» **Description of the task**:
Copy the complete listing exactly as shown.
•••
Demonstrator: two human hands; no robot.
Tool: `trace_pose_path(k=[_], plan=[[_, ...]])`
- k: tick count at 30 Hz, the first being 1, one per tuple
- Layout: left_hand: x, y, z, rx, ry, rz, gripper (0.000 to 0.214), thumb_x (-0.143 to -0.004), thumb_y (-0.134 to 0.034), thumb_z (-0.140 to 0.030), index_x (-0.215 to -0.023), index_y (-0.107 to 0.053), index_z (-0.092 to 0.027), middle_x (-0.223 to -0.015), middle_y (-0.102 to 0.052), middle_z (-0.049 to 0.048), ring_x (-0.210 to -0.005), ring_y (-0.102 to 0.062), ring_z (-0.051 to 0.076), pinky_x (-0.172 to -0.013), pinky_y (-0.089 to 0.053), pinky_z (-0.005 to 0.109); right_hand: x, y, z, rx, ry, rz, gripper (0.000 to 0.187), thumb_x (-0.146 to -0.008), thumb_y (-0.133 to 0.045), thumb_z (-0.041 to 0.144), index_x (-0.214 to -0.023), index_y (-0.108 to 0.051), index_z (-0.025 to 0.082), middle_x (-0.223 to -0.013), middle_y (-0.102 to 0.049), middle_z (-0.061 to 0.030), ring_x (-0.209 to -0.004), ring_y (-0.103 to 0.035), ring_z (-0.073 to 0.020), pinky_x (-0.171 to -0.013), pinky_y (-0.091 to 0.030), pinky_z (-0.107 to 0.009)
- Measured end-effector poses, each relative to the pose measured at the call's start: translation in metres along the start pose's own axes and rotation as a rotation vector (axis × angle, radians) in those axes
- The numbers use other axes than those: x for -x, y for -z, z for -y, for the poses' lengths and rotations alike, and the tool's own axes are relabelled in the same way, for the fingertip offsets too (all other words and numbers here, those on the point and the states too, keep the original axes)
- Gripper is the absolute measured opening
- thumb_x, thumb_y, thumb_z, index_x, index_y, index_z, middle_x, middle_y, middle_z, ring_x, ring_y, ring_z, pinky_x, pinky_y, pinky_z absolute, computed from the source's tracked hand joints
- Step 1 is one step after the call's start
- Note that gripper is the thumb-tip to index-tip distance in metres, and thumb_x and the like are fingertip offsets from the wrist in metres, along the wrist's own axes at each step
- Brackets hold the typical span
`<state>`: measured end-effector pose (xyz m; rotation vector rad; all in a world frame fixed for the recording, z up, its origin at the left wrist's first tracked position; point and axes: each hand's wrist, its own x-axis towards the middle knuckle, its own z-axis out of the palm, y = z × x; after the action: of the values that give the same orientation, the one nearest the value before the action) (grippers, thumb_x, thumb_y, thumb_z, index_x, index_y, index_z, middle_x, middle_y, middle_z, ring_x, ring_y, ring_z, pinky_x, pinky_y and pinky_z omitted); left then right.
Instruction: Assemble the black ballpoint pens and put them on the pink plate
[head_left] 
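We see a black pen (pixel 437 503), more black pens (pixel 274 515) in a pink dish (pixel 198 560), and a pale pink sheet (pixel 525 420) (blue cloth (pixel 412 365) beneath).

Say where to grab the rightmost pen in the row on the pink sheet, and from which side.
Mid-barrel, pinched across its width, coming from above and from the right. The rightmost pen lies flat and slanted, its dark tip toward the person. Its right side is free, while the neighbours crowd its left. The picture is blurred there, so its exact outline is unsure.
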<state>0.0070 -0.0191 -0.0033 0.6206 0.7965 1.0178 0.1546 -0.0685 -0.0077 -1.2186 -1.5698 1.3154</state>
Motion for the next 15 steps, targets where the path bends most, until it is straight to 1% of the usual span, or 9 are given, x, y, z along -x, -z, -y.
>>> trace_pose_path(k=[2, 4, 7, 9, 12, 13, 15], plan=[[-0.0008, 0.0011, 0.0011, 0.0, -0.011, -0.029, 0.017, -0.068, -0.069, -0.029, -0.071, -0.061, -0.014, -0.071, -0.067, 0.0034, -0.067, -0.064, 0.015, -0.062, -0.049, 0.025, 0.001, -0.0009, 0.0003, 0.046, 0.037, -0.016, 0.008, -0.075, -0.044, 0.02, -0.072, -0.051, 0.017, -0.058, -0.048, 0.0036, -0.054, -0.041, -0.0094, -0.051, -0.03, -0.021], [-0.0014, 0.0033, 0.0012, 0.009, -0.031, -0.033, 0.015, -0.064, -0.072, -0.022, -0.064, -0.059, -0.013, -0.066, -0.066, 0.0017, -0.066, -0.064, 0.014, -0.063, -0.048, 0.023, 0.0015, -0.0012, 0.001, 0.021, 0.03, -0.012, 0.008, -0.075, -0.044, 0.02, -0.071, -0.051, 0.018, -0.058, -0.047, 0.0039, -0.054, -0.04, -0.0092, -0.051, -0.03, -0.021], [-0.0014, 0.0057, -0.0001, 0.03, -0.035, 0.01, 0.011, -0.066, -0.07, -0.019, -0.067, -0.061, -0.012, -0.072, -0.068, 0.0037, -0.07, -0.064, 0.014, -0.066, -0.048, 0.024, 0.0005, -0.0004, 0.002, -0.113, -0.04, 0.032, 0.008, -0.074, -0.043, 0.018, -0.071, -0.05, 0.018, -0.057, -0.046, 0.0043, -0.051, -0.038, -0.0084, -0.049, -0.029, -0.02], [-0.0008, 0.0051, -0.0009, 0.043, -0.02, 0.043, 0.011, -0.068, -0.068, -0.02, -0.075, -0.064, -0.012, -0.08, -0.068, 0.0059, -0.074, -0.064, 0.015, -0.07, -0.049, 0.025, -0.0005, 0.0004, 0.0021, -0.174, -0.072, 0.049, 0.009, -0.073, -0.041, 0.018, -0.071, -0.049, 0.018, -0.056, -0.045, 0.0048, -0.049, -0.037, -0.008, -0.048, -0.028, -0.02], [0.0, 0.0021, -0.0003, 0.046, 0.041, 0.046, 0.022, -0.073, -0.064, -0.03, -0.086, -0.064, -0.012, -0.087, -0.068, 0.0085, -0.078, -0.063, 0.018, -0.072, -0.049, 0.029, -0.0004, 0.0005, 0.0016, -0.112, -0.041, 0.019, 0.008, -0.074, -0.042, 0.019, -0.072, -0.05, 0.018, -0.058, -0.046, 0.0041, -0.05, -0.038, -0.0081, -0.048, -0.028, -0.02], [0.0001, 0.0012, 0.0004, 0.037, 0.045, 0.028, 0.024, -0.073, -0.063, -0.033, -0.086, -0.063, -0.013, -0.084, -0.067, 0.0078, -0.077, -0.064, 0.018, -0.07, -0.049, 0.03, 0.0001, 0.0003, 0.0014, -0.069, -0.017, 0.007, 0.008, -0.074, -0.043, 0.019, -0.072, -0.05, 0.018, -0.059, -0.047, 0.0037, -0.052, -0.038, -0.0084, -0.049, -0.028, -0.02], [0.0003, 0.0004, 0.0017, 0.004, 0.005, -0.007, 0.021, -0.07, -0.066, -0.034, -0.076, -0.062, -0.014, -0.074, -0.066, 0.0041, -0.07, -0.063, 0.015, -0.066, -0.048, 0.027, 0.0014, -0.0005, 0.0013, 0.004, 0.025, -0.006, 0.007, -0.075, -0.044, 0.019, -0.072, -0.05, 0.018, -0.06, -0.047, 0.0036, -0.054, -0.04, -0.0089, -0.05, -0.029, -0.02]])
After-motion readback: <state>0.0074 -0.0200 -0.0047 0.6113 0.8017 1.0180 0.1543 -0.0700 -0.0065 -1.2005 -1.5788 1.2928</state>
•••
» **Solution for this exercise**:
Demonstrator: two human hands; no robot.
Tool: `trace_pose_path(k=[_], plan=[[_, ...]])`
- k: tick count at 30 Hz, the first being 1, one per tuple
- Layout: left_hand: x, y, z, rx, ry, rz, gripper (0.000 to 0.214), thumb_x (-0.143 to -0.004), thumb_y (-0.134 to 0.034), thumb_z (-0.140 to 0.030), index_x (-0.215 to -0.023), index_y (-0.107 to 0.053), index_z (-0.092 to 0.027), middle_x (-0.223 to -0.015), middle_y (-0.102 to 0.052), middle_z (-0.049 to 0.048), ring_x (-0.210 to -0.005), ring_y (-0.102 to 0.062), ring_z (-0.051 to 0.076), pinky_x (-0.172 to -0.013), pinky_y (-0.089 to 0.053), pinky_z (-0.005 to 0.109); right_hand: x, y, z, rx, ry, rz, gripper (0.000 to 0.187), thumb_x (-0.146 to -0.008), thumb_y (-0.133 to 0.045), thumb_z (-0.041 to 0.144), index_x (-0.214 to -0.023), index_y (-0.108 to 0.051), index_z (-0.025 to 0.082), middle_x (-0.223 to -0.013), middle_y (-0.102 to 0.049), middle_z (-0.061 to 0.030), ring_x (-0.209 to -0.004), ring_y (-0.103 to 0.035), ring_z (-0.073 to 0.020), pinky_x (-0.171 to -0.013), pinky_y (-0.091 to 0.030), pinky_z (-0.107 to 0.009)
- Measured end-effector poses, each relative to the pose measured at the call's start: translation in metres along the start pose's own axes and rotation as a rotation vector (axis × angle, radians) in those axes
- The numbers use other axes than those: x for -x, y for -z, z for -y, for the poses' lengths and rotations alike, and the tool's own axes are relabelled in the same way, for the fingertip offsets too (all other words and numbers here, those on the point and the states too, keep the original axes)
- Gripper is the absolute measured opening
- thumb_x, thumb_y, thumb_z, index_x, index_y, index_z, middle_x, middle_y, middle_z, ring_x, ring_y, ring_z, pinky_x, pinky_y, pinky_z absolute, computed from the source's tracked hand joints
- Step 1 is one step after the call's start
- Note that gripper is the thumb-tip to index-tip distance in metres, and thumb_x and the like are fingertip offsets from the wrist in metres, along the wrist's own axes at each step
- Brackets hold the typical span
`<state>`: measured end-effector pose (xyz m; rotation vector rad; all in a world frame fixed for the recording, z up, its origin at the left wrist's first tracked position; point and axes: each hand's wrist, its own x-axis towards the middle knuckle, its own z-axis out of the palm, y = z × x; after the action: of the values that give the same orientation, the one nearest the value before the action) (grippers, thumb_x, thumb_y, thumb_z, index_x, index_y, index_z, middle_x, middle_y, middle_z, ring_x, ring_y, ring_z, pinky_x, pinky_y and pinky_z omitted); left then right.
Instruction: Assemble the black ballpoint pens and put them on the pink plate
[head_left] 
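We see a black pen (pixel 437 503), more black pens (pixel 274 515) in a pink dish (pixel 198 560), and a pale pink sheet (pixel 525 420) (blue cloth (pixel 412 365) beneath).

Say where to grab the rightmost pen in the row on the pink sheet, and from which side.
Mid-barrel, pinched across its width, coming from above and from the right. The rightmost pen lies flat and slanted, its dark tip toward the person. Its right side is free, while the neighbours crowd its left. The picture is blurred there, so its exact outline is unsure.
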<state>0.0070 -0.0191 -0.0033 0.6206 0.7965 1.0178 0.1546 -0.0685 -0.0077 -1.2186 -1.5698 1.3154</state>
Motion for the next 15 steps, targets where the path bends most, until it is straight to 1% of the usual span, or 9 are given, x, y, z along -x, -z, -y.
>>> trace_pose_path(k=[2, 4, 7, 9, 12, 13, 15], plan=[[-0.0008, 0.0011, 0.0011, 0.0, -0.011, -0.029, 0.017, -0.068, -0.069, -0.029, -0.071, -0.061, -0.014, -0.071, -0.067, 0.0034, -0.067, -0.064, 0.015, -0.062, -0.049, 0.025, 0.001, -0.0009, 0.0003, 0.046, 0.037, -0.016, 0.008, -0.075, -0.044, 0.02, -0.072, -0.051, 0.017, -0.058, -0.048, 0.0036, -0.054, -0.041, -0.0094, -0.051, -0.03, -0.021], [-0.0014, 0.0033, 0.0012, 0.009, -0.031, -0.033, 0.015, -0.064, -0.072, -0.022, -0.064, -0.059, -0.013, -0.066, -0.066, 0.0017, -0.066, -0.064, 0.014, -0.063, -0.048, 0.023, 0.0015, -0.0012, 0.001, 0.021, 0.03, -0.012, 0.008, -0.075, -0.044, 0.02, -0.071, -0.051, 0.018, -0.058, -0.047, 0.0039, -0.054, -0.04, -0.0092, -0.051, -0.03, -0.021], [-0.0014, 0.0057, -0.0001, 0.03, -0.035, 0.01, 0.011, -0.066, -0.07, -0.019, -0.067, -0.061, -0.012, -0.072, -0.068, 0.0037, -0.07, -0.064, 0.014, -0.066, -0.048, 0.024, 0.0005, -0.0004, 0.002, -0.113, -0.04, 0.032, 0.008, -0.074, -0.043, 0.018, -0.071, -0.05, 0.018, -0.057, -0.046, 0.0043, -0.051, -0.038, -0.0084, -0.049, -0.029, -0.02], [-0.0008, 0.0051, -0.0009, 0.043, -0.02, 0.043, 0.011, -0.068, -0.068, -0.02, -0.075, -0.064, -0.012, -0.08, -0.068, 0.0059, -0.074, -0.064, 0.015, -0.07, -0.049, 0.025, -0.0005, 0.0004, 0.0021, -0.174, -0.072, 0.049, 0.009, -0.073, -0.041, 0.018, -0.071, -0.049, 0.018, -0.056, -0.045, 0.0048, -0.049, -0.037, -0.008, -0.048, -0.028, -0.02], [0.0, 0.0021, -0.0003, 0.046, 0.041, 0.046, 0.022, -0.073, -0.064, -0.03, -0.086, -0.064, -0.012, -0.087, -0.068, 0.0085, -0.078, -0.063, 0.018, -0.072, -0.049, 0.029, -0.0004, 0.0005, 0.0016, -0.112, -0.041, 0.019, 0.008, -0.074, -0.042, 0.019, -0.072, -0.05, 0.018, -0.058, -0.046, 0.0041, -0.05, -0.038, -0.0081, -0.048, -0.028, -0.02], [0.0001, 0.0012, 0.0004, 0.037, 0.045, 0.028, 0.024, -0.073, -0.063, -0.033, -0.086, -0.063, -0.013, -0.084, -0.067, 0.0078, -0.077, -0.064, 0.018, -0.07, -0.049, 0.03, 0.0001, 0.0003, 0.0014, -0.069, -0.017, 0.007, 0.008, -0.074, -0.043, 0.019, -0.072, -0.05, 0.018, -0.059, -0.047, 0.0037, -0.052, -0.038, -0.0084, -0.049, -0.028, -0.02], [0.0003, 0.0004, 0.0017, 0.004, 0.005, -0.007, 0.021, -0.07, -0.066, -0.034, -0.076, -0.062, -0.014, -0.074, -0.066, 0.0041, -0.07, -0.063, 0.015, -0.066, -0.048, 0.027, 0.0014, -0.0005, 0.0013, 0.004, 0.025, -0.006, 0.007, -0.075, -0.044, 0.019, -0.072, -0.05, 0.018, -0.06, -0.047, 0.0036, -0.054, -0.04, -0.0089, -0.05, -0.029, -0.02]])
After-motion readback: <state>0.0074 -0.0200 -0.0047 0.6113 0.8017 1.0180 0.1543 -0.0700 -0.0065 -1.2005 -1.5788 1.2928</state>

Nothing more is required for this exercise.